• Task details
Scan the listing and copy each line where the word "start" is present.

• Collected material
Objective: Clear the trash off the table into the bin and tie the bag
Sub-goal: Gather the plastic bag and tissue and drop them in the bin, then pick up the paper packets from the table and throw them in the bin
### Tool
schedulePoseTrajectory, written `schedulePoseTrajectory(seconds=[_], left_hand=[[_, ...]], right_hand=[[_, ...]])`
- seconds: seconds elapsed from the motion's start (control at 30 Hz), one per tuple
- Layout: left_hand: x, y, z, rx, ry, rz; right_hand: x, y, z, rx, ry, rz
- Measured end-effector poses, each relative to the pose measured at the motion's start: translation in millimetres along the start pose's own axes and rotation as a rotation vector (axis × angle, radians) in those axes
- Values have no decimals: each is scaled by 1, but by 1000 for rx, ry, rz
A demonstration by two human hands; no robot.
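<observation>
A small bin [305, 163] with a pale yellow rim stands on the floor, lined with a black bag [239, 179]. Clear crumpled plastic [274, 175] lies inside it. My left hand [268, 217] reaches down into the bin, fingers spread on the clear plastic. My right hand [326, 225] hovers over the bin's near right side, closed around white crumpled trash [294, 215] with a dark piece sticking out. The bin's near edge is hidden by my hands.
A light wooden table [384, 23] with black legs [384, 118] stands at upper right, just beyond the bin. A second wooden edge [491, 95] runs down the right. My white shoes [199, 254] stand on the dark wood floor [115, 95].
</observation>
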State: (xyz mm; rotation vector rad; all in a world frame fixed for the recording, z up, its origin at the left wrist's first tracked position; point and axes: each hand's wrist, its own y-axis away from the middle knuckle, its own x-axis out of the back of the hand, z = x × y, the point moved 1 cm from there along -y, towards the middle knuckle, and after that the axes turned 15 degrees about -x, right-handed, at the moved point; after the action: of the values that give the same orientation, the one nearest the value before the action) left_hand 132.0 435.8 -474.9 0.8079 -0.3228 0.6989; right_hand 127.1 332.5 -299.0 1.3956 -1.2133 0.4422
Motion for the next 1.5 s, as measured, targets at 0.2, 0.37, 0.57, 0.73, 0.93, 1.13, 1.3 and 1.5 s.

• Worked solution
- seconds: seconds elapsed from the motion's start (control at 30 Hz), one per tuple
- Measured end-effector poses, each relative to the pose measured at the motion's start: translation in millimetres along the start pose's own axes and rotation as a rotation vector (axis × angle, radians) in those axes

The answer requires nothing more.